Introduction and Objectives
The requirements to realize automated driving in urban areas are complex. More research and development is needed in several fields, including automotive, information and communication technologies, computer science and traffic engineering. The development efforts by various actors have to be combined to jointly simulate and test new solutions.
Important resources to implement this include test vehicles (connected and automated cars and commercial vehicles) as well as infrastructure components in test corridors, but also development and simulation tools, driving simulators, test facilities and the corresponding data and documents. These resources, and the services, processes and interfaces connected to them, have very heterogeneous functionalities. Often they are separated on spatial, temporal and organizational levels.
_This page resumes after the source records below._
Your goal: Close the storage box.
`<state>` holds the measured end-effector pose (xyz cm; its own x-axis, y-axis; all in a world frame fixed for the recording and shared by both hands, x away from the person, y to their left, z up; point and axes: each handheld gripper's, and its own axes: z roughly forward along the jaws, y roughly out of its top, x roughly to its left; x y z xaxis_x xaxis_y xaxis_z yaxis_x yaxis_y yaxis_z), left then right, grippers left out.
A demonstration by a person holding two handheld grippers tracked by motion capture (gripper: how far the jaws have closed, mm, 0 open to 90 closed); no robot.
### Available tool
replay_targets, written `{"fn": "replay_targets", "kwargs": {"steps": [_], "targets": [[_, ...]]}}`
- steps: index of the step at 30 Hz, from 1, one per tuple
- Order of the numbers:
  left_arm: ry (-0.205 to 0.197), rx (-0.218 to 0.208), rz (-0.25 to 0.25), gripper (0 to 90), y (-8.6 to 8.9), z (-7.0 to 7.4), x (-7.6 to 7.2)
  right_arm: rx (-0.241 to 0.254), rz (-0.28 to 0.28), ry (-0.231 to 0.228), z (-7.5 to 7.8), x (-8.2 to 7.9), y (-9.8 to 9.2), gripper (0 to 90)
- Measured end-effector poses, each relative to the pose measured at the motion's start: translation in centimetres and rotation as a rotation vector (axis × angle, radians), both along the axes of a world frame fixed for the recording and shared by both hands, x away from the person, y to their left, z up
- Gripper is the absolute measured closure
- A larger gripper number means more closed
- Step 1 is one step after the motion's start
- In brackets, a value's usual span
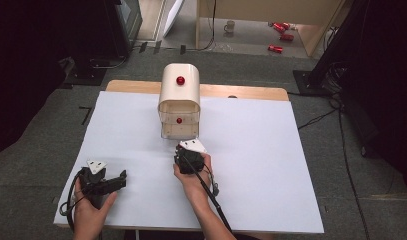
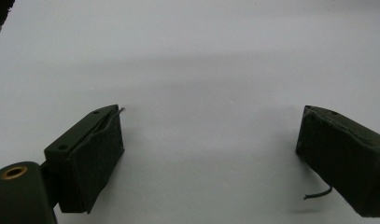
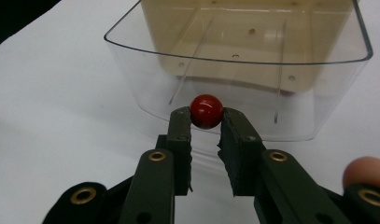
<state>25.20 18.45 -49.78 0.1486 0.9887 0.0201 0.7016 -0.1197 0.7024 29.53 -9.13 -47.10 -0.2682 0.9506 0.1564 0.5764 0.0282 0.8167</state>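
The red knob (image 3: 206,111) on the clear drawer (image 3: 131,56) is clamped between the fingers (image 3: 180,135) of the right gripper (image 3: 205,122), narrowed right onto it. The drawer is seen part-way out of the cream cabinet (image 1: 179,90), near the table's (image 1: 271,165) far edge, its front facing the near edge. A straight pull toward that edge looks to be what is called for. The left gripper (image 2: 208,154) is held wide and empty near the near-left corner, well apart.

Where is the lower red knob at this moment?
In the right gripper view, the lower red knob sits on the clear drawer front, clamped by the right gripper.
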Motion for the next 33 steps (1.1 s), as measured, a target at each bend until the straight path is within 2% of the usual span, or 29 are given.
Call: {"fn": "replay_targets", "kwargs": {"steps": [8,15,33], "targets": [[0.000,0.000,0.000,7.3,0.0,0.0,0.0,-0.006,-0.009,0.002,0.1,1.8,0.1,75.4],[0.000,0.000,0.000,7.3,0.0,0.0,0.0,-0.015,-0.014,0.010,-0.1,2.8,0.2,75.4],[0.000,0.000,0.000,7.3,0.0,0.0,0.0,-0.019,-0.009,0.009,0.0,4.2,0.2,75.3]]}}
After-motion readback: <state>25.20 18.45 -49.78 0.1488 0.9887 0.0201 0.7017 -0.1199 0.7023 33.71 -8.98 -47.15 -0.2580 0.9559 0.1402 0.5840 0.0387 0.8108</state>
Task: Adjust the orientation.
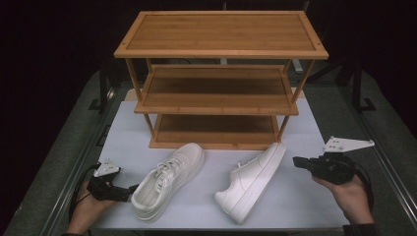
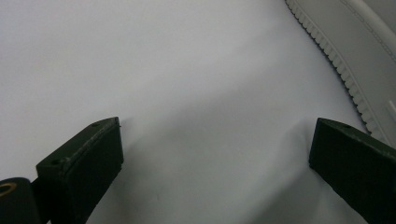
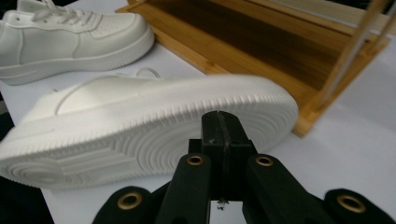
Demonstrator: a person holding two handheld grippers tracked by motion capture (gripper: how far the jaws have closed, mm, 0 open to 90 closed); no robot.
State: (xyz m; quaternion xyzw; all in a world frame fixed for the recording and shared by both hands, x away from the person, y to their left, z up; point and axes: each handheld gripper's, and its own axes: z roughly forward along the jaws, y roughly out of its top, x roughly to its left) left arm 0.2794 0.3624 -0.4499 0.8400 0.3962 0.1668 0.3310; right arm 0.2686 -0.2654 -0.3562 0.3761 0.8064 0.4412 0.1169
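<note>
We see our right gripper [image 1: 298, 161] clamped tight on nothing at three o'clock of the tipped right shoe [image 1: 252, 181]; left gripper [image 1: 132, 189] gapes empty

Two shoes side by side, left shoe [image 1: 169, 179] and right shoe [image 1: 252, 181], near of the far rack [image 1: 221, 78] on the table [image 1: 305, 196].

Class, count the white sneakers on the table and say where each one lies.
2. The left sneaker stands upright near the left gripper; the right sneaker lies tipped on its side before the wooden shoe rack, near the right gripper.
</note>
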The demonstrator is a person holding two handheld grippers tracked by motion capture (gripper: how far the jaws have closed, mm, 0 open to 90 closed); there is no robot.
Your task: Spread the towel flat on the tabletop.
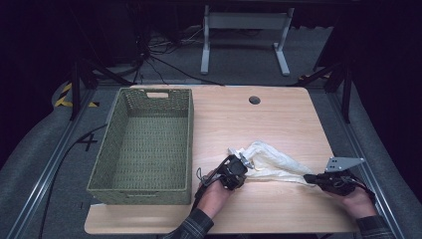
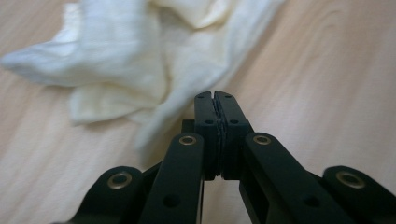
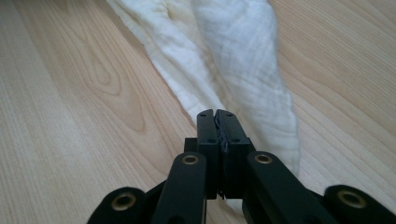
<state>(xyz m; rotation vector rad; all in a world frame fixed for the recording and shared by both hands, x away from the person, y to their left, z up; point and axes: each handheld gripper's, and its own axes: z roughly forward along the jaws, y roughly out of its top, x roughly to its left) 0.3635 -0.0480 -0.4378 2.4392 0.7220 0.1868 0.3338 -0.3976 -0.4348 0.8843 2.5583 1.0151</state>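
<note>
White cloth (image 1: 271,162) lies crumpled on the wooden table (image 1: 278,119), right of the green basket (image 1: 144,144). Left gripper (image 1: 242,160) pinches the cloth's left edge; right gripper (image 1: 309,178) pinches its right corner. Both jaw pairs pressed together on fabric.

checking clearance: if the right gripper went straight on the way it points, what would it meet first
The white cloth: the right gripper, jaws shut, sits at the cloth's narrow end and points along it. Whether it already pinches the cloth, I cannot tell.
</note>
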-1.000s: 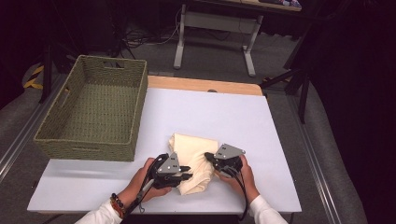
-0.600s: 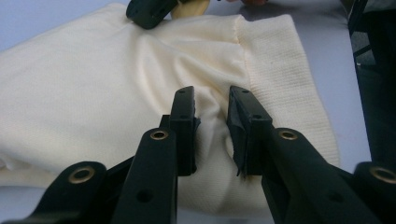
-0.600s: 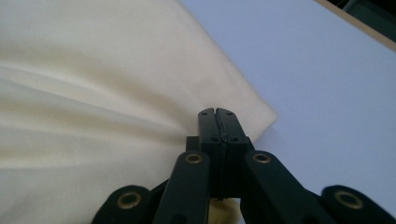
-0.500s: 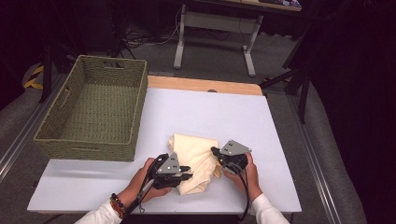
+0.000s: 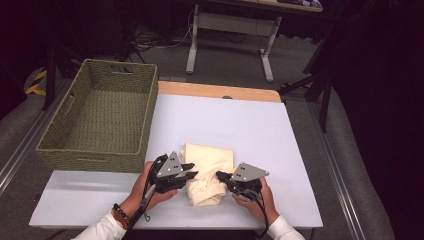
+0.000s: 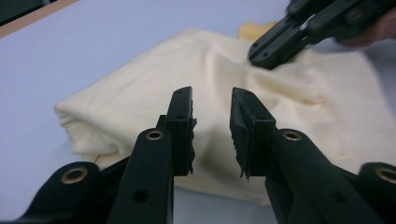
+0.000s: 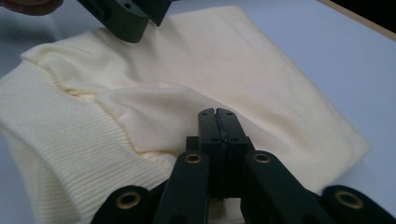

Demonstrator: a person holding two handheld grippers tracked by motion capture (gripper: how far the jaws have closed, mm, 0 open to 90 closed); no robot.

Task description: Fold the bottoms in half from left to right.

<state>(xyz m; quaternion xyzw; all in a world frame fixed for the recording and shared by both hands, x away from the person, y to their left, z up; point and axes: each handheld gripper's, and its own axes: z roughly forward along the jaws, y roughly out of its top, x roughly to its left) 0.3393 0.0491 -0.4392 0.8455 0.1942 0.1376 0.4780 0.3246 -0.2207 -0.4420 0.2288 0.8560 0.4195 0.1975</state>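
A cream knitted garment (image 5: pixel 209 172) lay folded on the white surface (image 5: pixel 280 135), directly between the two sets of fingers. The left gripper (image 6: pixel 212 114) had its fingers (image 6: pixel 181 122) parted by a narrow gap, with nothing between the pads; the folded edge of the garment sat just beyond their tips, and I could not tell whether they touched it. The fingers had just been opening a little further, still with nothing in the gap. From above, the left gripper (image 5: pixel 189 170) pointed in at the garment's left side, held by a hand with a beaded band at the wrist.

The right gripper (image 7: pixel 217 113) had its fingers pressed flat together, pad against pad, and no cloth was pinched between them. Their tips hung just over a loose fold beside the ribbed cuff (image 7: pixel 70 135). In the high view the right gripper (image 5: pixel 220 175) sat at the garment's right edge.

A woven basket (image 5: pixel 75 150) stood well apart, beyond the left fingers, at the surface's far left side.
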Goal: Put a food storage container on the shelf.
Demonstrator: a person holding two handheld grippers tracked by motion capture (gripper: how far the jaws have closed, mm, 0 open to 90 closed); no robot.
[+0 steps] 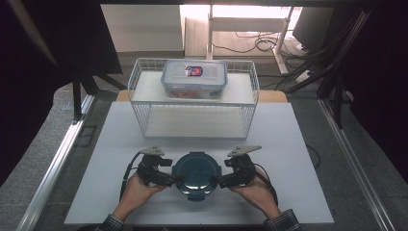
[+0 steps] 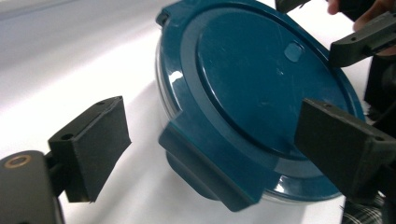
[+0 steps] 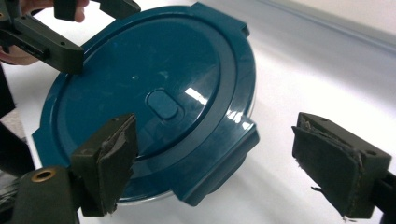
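A wire shelf rack (image 1: 194,113) stands at the far end of the white table (image 1: 288,144), well apart. Nearer the person, the round container with the teal lid (image 1: 196,174) sits between the left gripper (image 1: 175,179) and right gripper (image 1: 217,181), both with jaws apart, each straddling a latch tab (image 2: 205,175). Closing off-centre could slide the container or miss the tab.

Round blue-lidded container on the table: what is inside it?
The contents cannot be seen: the dark blue lid covers the round container fully. A thin strip of clear wall shows under the lid's rim in both gripper views, revealing nothing inside.
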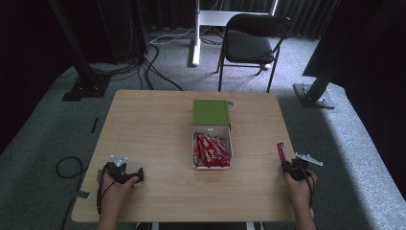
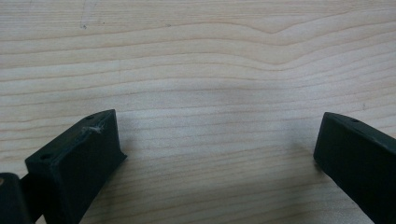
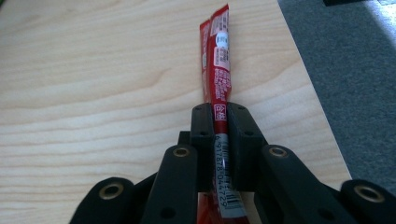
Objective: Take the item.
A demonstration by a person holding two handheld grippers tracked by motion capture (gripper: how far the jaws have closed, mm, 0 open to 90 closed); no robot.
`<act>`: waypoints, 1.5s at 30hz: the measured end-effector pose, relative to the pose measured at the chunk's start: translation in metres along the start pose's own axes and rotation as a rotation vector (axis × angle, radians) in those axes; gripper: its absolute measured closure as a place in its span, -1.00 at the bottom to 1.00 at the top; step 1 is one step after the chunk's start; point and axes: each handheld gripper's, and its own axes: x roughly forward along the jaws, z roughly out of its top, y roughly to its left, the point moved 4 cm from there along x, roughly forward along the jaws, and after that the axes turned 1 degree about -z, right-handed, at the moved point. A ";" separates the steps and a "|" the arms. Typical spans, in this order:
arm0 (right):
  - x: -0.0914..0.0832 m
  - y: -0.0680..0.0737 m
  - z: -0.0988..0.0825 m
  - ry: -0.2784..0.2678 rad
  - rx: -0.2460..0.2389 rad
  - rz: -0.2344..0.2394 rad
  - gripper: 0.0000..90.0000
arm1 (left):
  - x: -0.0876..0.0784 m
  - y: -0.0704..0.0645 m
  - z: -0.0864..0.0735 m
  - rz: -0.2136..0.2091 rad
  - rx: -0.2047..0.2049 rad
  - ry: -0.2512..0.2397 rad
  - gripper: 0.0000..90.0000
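Observation:
My right gripper (image 3: 219,123) is shut on a long red stick packet (image 3: 218,60), which sticks out ahead of the jaws over the table's right edge. In the high view that red packet (image 1: 281,151) stands out from the right gripper (image 1: 288,165) near the table's right side. A white open box (image 1: 211,165) full of several red packets sits mid-table, its green lid (image 1: 211,112) folded back behind it. My left gripper (image 1: 135,176) rests at the front left, and in the left gripper view its jaws stand wide apart, open (image 2: 217,140) over bare wood.
The wooden table (image 1: 153,120) has grey carpet around it. A black folding chair (image 1: 251,43) and a white desk leg (image 1: 195,33) stand beyond the far edge. Black stand bases (image 1: 313,93) and cables lie on the floor at the sides.

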 end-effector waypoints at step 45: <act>-0.021 -0.002 0.015 -0.066 -0.074 0.075 -0.66 | 0.000 -0.002 0.000 0.008 -0.009 0.000 -0.97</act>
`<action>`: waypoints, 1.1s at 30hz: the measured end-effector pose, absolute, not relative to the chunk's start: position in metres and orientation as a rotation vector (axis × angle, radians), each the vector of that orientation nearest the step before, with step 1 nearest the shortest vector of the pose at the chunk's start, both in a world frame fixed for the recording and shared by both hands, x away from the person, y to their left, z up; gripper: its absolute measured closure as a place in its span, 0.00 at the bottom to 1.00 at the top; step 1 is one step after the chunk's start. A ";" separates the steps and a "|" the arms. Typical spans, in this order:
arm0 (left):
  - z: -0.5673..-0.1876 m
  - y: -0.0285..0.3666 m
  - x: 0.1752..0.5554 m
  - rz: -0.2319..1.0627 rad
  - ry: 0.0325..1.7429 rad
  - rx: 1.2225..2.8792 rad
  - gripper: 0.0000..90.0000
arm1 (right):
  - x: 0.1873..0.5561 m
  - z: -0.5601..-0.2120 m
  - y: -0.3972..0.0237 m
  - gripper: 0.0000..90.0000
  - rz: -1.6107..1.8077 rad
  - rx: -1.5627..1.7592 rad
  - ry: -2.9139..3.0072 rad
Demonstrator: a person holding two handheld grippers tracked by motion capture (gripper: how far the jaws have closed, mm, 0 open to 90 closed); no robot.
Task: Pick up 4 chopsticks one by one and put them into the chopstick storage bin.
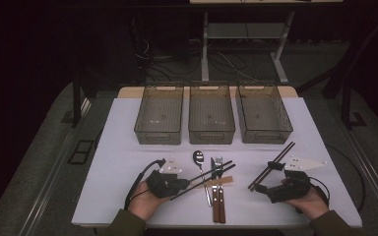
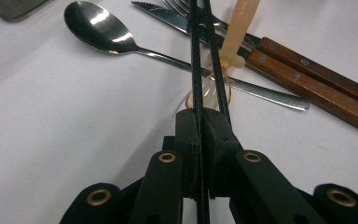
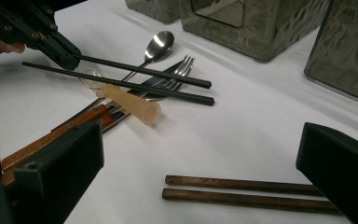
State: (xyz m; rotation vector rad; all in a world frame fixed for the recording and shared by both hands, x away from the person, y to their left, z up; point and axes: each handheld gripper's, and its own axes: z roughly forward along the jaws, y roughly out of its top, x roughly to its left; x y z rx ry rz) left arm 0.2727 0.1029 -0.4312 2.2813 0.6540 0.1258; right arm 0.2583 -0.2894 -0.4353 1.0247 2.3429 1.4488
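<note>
Your left gripper (image 1: pixel 177 185) is clamped on a pair of black chopsticks (image 1: pixel 211 175). In the left gripper view the jaws stand nearly together with one stick pinched at its end between them; the second stick (image 2: pixel 216 60) runs just beside it, and you cannot tell whether the pads hold it as firmly. The sticks extend out over the cutlery pile: spoon (image 2: pixel 98 30), fork (image 3: pixel 177 70), the wood-handled knife (image 2: pixel 317 79) and a translucent plastic spoon (image 3: pixel 130 105) lying across them.

Your right gripper (image 1: pixel 270 187) stands wide apart and holds nothing. A pair of brown wooden chopsticks (image 3: pixel 247 191) lies on the white table (image 1: pixel 128 157) between its jaws, in the right gripper view.

Hazards, as a judgement:
- The grip sits at the extreme end of the black chopsticks. Any quick swing could lever them out or let the loosely held stick slide free.
- The sticks hang just above the pile. Dropping the hand could snag the plastic spoon and drag the cutlery.
- Three mesh bins (image 1: pixel 211 115) stand at the far edge, well apart from the gripper. A long stick held at one end may strike a bin rim on approach.
</note>
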 end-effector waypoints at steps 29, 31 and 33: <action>-0.420 0.142 0.277 0.147 0.691 2.142 0.94 | 0.257 -0.437 -0.286 0.01 1.446 1.024 2.360; -0.419 0.145 0.278 0.151 0.691 2.137 0.94 | 0.258 -0.437 -0.287 0.01 1.447 1.024 2.358; -0.419 0.147 0.278 0.154 0.700 2.129 0.94 | 0.257 -0.437 -0.287 0.01 1.449 1.027 2.357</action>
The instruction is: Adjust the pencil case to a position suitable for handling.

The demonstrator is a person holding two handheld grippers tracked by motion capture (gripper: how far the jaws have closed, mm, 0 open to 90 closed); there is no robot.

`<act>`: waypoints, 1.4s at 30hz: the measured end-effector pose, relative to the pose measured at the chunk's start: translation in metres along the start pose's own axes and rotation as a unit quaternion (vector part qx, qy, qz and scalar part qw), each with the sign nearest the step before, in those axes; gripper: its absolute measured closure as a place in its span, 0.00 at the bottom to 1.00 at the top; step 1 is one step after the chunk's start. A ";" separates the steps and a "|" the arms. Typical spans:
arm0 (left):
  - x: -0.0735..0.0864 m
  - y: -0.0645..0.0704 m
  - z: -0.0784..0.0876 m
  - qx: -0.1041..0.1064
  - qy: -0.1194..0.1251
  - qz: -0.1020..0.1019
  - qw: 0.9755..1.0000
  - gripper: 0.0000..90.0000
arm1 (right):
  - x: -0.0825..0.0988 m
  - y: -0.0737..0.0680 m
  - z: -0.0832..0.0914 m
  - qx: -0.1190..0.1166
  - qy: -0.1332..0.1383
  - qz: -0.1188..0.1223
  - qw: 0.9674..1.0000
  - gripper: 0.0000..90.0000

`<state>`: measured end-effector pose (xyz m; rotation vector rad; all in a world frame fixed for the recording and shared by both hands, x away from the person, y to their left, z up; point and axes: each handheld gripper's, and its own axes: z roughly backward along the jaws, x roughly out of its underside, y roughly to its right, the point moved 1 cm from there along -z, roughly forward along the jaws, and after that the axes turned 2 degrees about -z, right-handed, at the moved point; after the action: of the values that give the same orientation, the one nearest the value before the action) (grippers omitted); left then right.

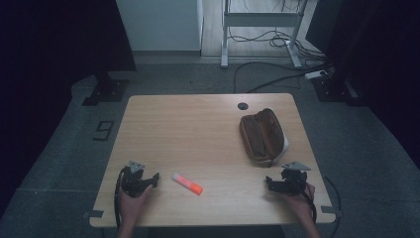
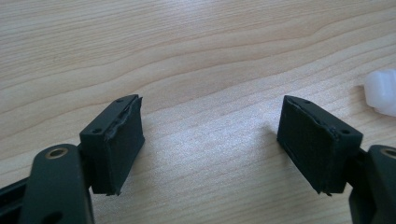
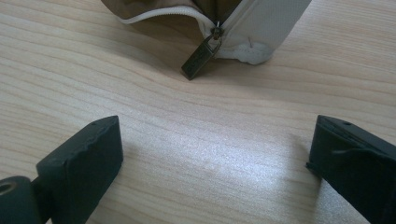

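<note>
Two open claws rest near the front of a wooden table (image 1: 198,124).

The left gripper (image 1: 148,181) and the right gripper (image 1: 273,182) each have their jaws spread wide, with bare wood between them and nothing held. An orange and white marker (image 1: 187,183) lies just beside the left one. Farther back on the right sits a brown pouch (image 1: 261,136); its metal zipper pull (image 3: 201,57) touches the table. The pouch's top is cut off in the right gripper view.
</note>
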<state>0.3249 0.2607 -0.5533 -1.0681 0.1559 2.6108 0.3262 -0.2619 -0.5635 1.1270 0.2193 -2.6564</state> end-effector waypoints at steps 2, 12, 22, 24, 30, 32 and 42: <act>0.000 0.000 0.000 0.000 0.000 0.000 1.000 0.25 | 0.000 -0.001 0.000 0.003 0.000 -0.003 1.000 0.04; 0.000 0.000 0.000 0.000 0.000 -0.001 1.000 0.25 | 0.003 0.000 0.004 0.014 0.012 -0.013 1.000 0.14; 0.000 0.000 0.000 0.000 0.000 -0.001 1.000 0.25 | 0.003 0.000 0.004 0.017 0.012 -0.016 1.000 0.14; 0.000 0.000 0.000 0.001 0.000 -0.001 1.000 0.25 | 0.003 0.000 0.004 0.017 0.012 -0.016 1.000 0.14; 0.000 0.000 0.000 0.001 0.000 -0.001 1.000 0.25 | 0.003 0.001 0.005 0.017 0.013 -0.017 1.000 0.15; 0.000 0.000 0.000 0.001 0.000 -0.001 1.000 0.25 | 0.003 0.001 0.005 0.018 0.014 -0.018 1.000 0.16; 0.000 0.000 0.000 0.001 0.000 -0.001 1.000 0.25 | 0.001 0.013 0.022 0.019 0.047 -0.043 0.998 0.15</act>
<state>0.3251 0.2604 -0.5534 -1.0682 0.1560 2.6079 0.3140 -0.2801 -0.5500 1.2840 0.2414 -2.6944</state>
In order to bring together the development activities and testing efforts in corridors on an interdisciplinary level, these resources have to be adequately connected. The collaborative research project REMAS addresses these challenges and sets the scientific and technological foundations in the context of highly-automated urban traffic. This includes functionalities for the support and real-time coordination of complex test drives involving several vehicles and for the system monitoring of the research infrastructure, as well as the integration of distinct simulation environments by means of a novel simulation middleware. In addition, a cooperation platform is created on which system requirements, development roadmaps, simulation models and test scenarios can be jointly developed, exchanged and applied for tests.
REMAS will exploit knowledge on systems, methods and technologies and trigger their further development towards new products and services. The project helps the Saxon economy to unlock innovation potential in the areas of automated and connected driving as well as intelligent transport systems.